Dennis looked worried, for he could see where the questioning might lead if the detective wished to take it that route. “I did,” he said. “Half a dozen times, perhaps.”

“What kind of girl was she?”

Dennis licked his lips and looked around the room for support. Elaine looked away from him, suddenly frightened. Of what? Did she suspect he had some hand in the night's events? She gripped Gordon's hand more tightly.

Dennis said, “She was a fine girl. Always interested in things, very bright, a good conversationalist, sensitive. I can't think of an enemy for Celia. She was friends with everyone!”

“Not everyone.”

Dennis looked suddenly stricken. Elaine thought he was about to burst into tears. She disliked such emotions in men, except for old men like Jacob who had earned the right to cry. She distrusted emotional men.

“And you were upstairs, in the attic, painting at the time of the stabbing?” Rand was perched on the edge of the desk now, tapping the open notebook against his knee.

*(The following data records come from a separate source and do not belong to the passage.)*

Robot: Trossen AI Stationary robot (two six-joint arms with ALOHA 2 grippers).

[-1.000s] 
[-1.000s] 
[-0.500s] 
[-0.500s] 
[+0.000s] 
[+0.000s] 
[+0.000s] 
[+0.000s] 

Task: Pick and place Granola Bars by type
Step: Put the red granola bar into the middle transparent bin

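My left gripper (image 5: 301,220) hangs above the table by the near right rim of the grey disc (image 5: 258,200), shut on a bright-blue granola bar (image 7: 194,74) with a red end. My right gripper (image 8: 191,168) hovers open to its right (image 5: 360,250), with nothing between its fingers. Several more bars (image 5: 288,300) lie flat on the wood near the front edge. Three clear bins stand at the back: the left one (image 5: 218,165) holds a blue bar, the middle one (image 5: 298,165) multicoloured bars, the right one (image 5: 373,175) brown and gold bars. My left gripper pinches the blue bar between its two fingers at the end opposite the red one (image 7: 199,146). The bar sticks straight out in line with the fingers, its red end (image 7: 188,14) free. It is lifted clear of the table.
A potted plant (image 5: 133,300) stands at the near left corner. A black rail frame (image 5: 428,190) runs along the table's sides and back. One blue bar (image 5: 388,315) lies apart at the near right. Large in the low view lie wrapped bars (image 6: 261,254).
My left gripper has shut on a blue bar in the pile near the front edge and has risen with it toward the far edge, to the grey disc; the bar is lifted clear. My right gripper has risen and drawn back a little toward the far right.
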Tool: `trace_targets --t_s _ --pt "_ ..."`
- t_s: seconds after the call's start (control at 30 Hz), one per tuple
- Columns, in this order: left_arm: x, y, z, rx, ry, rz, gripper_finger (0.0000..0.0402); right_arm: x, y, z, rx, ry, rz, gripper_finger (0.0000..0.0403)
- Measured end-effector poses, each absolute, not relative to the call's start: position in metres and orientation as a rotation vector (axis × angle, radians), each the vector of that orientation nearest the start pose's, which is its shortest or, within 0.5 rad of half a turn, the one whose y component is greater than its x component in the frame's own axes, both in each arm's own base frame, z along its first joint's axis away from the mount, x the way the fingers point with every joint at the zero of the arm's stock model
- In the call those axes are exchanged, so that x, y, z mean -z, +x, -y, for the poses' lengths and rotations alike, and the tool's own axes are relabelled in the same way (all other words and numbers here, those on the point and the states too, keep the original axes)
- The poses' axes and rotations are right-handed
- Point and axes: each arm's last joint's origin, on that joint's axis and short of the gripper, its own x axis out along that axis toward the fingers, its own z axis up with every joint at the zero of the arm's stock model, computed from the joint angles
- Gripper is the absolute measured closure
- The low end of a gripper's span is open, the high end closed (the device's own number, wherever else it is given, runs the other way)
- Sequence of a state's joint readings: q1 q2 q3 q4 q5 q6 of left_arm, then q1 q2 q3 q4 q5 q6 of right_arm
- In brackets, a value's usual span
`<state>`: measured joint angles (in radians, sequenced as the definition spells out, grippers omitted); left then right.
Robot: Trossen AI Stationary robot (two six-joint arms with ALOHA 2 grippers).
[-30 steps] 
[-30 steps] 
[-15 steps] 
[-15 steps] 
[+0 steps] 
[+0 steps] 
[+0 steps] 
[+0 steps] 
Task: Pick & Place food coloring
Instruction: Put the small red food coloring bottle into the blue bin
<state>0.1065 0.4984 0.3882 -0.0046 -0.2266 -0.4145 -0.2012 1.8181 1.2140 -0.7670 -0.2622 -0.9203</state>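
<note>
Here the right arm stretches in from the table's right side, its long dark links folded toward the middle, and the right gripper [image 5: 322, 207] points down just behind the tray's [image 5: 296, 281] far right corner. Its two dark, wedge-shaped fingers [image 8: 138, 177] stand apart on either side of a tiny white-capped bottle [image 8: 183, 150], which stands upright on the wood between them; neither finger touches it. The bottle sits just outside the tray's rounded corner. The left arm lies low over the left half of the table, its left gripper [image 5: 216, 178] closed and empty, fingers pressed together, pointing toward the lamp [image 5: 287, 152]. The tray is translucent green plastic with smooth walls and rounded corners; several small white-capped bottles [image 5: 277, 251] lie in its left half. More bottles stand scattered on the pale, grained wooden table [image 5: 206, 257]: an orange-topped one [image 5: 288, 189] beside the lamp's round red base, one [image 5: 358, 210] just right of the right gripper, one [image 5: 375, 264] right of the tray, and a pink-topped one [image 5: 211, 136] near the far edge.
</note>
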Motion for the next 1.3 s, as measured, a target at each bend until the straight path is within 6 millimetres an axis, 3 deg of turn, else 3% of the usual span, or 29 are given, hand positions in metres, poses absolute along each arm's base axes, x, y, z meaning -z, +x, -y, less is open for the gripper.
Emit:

“I had been, earlier,” Dennis said. “But when the scream came, I was in the kitchen, having a glass of milk.”

“Alone?”

“Yes.”

Elaine expected Rand to pursue it further, but he did not. Instead, he turned to Gordon. “And where were you, again?”

“In my room, reading,” Gordon said.

“What were you reading?”

“A suspense novel.”

“Alone?”

“Yes, alone.”

Rand turned to Paul Honneker. “You?”

Paul was as disheveled as he had been at supper, perhaps more so. The clothes hung on him as if he were nothing more than a chair they had been thrown across. His collar was open an extra button. His beard had darkened and prickled his face like black wire. There were bags under his eyes and a drawn look to his normally jolly face.

“I was sleeping,” Honneker said.

“You slept through the entire incident,” Rand said. “Through the scream as well?”

“I didn't hear any scream,” Paul said.

“When was the first you knew what had happened?”

“When Lee came to tell me. Just before you arrived.”

“You must be a heavy sleeper.”

Hesitantly, sadly, Paul Honneker said, “I'd had a drink or two.”

“Just that?”

“Maybe a few more,” he said.

Rand looked at him a while, abruptly dismissed him. He saw the same, sorry lack of initiative and aimlessness in Paul which everyone else came to see eventually.

The probing questions continued, with little else of interest developing. The only moment when Rand seemed intrigued was when Dennis mentioned the fact that Celia often picked up hitchhikers. “She trusted everyone,” he had told Rand. “Often, she lent money to the most untrustworthy borrowers and never saw it again. That never dissuaded her. She continued to lend money like a bank.” At last, sometime after one in the morning, they were excused. Rand, apparently, was going to push a search for any hitchhiker who may have been seen in the area before or after the murder.

Before she went to bed, Elaine stopped by to see how Jacob was reacting. She found him as she had left him, in the funeral pose, breathing lightly, sound asleep.

Jacob would not believe the hitchhiker story.

But then Jacob was old and ill.

For something to do, she took his pulse.

It was normal.

Ought to go to bed, she thought.

She opened the medicine cabinet and took out one of Jacob's sedatives. It was the first time in her life she had ever had need of such a thing.

She went to her room, and she locked the door this time.

Her second floor window was a good distance above the ground, but she locked that as well.

She did not feel the least bit foolish. There was something quite concrete to fear now. This was no longer a fantasy of a dear but doddering old man. One must take precautions.

She said a prayer for Celia Tamlin, then took the sedative. She did not sleep entirely in the dark, but let one bedside lamp burn throughout the long, uneasy night.

Chapter 5

Elaine slept later than she had in years, but woke feeling as if she had just put in a hard days work. She showered, applied what little makeup she needed, dressed and went to check on Jacob. He had already had breakfast and was sitting in one of the easy chairs in his room, reading a popular novel.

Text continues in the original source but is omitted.